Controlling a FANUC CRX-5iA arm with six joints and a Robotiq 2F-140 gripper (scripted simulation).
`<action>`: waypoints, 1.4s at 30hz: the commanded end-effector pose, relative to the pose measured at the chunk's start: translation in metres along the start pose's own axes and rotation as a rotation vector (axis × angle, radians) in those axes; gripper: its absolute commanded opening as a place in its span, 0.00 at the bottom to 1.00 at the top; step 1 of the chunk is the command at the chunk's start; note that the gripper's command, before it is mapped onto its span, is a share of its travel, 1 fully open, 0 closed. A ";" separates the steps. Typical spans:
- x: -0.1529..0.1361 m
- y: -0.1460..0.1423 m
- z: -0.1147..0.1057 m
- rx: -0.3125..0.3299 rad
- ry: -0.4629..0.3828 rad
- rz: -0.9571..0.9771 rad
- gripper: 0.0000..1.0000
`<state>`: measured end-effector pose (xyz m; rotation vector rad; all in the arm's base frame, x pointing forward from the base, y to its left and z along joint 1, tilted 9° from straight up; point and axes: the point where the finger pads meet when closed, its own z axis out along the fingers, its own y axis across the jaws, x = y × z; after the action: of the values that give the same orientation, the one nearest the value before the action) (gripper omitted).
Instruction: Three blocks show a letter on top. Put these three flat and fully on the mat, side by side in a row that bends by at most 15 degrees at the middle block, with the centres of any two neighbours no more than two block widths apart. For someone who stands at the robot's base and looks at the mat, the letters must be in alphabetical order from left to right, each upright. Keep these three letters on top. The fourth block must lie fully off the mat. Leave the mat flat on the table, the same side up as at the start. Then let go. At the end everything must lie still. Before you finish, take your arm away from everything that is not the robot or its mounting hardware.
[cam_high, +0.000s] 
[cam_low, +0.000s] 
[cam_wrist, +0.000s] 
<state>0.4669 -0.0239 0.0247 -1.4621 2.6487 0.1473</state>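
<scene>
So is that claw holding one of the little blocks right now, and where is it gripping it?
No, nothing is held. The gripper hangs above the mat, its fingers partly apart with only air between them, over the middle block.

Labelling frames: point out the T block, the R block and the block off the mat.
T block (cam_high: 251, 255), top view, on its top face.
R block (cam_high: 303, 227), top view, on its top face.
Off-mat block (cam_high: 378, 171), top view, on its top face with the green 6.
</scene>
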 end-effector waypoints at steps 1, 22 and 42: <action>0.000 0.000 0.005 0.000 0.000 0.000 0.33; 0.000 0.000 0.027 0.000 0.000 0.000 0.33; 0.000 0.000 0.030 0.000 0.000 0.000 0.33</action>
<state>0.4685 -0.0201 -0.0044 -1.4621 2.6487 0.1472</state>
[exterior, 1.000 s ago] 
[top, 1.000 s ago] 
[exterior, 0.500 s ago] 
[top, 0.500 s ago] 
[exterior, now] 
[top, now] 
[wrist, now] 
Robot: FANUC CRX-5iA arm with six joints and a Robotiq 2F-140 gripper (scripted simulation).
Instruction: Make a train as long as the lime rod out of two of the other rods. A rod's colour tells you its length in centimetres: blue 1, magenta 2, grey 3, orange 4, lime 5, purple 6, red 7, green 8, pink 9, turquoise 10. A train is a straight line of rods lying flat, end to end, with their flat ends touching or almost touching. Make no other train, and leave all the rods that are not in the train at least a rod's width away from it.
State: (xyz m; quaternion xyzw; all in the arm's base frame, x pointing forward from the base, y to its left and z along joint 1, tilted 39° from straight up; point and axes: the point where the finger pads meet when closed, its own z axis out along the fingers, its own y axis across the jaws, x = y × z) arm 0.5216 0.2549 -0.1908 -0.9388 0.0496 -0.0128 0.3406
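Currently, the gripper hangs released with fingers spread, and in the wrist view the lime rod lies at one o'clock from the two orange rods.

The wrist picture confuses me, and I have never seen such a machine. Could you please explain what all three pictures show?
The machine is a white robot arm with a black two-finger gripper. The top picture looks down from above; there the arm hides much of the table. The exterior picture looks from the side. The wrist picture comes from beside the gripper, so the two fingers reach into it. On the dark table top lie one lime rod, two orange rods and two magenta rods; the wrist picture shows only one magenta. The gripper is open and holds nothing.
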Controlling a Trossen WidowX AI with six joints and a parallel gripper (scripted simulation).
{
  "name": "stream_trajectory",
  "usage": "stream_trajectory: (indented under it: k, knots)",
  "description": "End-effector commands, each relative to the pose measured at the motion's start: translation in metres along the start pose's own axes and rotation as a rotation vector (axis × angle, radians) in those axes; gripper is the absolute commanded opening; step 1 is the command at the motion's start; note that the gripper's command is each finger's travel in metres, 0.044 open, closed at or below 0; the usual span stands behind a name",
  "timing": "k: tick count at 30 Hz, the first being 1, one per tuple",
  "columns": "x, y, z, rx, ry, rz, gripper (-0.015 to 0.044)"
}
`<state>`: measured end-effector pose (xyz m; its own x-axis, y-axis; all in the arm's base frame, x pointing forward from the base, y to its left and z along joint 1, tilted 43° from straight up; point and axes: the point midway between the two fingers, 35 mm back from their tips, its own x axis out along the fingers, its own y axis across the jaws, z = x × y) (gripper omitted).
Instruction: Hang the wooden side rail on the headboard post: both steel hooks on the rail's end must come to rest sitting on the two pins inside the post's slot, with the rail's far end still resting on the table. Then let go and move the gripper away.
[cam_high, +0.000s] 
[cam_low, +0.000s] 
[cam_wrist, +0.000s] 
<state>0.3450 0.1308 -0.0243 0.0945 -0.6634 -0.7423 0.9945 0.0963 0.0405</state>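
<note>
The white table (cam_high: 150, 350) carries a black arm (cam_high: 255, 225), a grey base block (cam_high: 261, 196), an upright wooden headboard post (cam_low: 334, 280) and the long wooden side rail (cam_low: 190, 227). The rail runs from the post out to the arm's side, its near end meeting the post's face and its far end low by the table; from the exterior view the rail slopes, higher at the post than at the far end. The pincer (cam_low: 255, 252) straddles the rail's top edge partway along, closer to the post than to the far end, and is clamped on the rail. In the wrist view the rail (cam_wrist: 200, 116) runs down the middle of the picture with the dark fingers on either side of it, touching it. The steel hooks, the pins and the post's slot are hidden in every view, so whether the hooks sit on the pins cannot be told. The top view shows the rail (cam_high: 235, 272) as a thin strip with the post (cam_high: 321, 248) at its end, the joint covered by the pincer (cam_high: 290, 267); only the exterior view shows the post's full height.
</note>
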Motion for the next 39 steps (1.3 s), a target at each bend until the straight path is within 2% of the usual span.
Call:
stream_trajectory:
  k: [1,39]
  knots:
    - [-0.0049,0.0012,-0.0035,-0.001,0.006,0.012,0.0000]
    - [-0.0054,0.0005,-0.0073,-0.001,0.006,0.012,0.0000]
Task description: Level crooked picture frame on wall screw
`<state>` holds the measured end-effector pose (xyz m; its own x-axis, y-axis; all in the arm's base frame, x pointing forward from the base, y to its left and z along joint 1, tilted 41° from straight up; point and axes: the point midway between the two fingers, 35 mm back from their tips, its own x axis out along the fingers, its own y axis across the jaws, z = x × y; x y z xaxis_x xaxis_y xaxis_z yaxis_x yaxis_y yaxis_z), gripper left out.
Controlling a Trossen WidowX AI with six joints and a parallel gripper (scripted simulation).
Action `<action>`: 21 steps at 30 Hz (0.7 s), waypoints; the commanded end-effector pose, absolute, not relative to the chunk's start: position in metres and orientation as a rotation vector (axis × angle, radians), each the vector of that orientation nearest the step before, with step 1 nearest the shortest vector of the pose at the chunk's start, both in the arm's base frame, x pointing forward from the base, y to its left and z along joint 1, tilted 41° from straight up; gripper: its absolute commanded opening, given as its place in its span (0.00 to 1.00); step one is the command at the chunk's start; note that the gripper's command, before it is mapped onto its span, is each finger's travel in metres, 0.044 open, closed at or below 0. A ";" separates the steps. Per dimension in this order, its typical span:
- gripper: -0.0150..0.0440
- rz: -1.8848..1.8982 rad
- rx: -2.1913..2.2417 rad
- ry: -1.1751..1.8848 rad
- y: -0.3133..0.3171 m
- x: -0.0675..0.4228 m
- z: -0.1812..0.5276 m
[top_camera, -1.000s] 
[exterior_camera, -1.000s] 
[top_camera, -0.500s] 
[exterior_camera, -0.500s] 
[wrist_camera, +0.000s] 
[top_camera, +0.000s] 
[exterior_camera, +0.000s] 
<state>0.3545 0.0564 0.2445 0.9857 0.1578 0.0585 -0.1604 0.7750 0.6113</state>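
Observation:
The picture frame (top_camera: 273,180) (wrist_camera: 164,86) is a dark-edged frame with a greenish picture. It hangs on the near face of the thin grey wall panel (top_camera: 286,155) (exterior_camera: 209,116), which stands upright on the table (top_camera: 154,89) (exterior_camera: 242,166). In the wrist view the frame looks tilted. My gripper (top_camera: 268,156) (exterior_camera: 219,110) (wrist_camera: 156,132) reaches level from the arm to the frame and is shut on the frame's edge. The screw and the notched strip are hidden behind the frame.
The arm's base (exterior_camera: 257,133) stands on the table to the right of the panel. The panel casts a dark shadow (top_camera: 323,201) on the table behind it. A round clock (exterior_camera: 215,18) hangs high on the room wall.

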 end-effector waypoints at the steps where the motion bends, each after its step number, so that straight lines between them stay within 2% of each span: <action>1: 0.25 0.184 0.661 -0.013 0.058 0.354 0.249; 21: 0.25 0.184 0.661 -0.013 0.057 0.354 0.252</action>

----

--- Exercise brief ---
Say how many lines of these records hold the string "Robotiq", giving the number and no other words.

--- Result ---
2